The Government has made a number of commitments to assess how extending NHS charges will impact vulnerable people, pregnant women and children, but there has been no evidence that this has happened.

The anticipated financial savings for the NHS are £200,000 a year, but campaigners claim this is based on little evidence and likely to be overestimated. The cost to community services is estimated to be £13.64 per provider per year, which campaigners say fails to properly take into consideration additional administrative time to check paperwork.

A Department of Health spokesperson said: “We have no problem with overseas visitors using our NHS — as long as they make a fair financial contribution, just as the British taxpayer does.

"However the NHS will never withhold urgent and immediately necessary treatment and our guidance specifically says that some vulnerable groups such as asylum seekers are exempt from charging for care.”

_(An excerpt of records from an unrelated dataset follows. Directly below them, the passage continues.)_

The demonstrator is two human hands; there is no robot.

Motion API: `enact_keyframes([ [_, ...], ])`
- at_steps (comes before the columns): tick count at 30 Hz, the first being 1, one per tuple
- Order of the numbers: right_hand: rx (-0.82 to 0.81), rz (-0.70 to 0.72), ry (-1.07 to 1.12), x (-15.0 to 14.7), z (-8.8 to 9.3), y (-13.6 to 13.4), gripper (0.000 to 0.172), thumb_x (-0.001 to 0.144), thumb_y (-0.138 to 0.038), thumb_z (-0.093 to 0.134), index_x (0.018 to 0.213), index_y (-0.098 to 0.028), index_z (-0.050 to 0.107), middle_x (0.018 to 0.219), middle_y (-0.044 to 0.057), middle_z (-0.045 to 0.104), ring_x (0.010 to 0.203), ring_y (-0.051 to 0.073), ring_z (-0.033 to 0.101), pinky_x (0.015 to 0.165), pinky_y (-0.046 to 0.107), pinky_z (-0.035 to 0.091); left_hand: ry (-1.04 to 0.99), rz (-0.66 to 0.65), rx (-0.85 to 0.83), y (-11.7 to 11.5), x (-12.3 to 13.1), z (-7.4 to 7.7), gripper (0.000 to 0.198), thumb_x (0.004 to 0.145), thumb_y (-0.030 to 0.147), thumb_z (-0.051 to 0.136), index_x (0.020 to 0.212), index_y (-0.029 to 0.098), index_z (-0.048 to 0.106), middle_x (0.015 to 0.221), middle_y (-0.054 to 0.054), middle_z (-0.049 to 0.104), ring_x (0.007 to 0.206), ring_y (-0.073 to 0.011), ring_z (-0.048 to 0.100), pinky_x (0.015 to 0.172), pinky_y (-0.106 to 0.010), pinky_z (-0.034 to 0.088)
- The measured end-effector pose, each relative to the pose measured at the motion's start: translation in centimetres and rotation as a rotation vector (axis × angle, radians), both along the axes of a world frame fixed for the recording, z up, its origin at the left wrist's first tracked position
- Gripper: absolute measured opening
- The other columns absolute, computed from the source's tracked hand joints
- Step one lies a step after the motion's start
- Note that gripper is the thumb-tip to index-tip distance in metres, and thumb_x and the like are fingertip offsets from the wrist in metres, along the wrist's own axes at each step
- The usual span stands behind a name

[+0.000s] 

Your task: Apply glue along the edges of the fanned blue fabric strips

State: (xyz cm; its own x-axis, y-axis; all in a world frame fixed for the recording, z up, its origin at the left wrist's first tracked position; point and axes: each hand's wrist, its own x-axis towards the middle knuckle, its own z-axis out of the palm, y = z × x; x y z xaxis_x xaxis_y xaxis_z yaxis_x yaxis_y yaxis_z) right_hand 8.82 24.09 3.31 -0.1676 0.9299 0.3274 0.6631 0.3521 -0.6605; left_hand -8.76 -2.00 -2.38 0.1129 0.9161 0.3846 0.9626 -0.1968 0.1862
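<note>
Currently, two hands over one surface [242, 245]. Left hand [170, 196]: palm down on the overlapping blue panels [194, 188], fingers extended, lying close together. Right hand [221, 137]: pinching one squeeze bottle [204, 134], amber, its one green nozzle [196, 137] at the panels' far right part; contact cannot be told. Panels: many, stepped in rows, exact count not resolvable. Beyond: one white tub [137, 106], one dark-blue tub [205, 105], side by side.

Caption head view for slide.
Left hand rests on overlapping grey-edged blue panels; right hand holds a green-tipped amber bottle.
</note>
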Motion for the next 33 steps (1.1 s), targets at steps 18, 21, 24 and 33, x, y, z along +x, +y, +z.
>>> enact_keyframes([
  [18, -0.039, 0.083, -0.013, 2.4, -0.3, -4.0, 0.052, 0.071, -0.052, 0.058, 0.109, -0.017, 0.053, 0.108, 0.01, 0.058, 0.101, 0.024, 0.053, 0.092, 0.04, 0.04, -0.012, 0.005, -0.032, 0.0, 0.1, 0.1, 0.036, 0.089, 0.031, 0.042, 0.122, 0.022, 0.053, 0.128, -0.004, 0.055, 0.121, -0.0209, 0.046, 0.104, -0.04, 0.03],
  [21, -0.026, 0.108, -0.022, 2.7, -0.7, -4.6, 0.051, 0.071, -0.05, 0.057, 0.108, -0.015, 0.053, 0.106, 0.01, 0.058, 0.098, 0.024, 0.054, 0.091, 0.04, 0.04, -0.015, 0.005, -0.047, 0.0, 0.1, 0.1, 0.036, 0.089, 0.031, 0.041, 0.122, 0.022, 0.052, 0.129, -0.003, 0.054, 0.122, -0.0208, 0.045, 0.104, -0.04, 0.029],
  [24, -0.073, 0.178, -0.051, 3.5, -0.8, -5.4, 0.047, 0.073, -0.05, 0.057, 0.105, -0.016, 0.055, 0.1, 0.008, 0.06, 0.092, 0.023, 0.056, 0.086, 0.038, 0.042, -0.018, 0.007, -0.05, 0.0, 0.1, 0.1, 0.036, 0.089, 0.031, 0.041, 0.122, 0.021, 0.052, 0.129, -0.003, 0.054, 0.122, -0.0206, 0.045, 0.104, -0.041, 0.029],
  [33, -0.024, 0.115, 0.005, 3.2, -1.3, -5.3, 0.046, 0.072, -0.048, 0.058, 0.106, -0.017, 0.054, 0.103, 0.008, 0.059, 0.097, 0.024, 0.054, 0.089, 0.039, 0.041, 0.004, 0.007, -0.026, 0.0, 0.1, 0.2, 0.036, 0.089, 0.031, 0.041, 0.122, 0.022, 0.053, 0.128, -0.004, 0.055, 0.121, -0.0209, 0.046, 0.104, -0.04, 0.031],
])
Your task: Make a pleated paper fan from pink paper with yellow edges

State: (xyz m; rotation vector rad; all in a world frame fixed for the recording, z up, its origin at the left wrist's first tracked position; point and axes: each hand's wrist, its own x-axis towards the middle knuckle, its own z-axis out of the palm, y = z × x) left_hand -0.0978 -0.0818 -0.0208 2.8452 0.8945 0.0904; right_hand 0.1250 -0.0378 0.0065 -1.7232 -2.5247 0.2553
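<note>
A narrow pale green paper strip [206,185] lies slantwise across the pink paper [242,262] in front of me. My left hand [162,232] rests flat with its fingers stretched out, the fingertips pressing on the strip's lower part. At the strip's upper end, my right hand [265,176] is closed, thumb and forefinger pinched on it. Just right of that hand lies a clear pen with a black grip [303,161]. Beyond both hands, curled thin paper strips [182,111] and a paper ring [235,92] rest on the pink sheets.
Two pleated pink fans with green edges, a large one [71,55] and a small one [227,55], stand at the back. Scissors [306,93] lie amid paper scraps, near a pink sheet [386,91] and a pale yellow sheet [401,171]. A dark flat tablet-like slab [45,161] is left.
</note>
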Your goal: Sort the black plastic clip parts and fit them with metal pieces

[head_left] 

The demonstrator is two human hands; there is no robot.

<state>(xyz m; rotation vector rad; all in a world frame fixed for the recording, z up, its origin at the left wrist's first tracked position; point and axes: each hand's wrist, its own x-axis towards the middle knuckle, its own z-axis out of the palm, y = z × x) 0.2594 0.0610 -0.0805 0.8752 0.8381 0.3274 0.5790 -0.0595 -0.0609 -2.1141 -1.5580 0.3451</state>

They added that asking for two forms of ID to demonstrate entitlement to free care was "good practice" and something the Department of Health recommends in its supporting guidance materials when booking a patient in for planned care, however it is not legally mandated.

They also said that maternity services are classed as urgent and immediately necessary so the NHS should never withhold treatment, even if a patient is chargeable, and that non-chargeable services include primary care and A&E.

Certain groups, including some of the most vulnerable such as asylum seekers, supported failed asylum seekers and victims of modern slavery are exempt from charge for NHS services by law, the spokesperson said.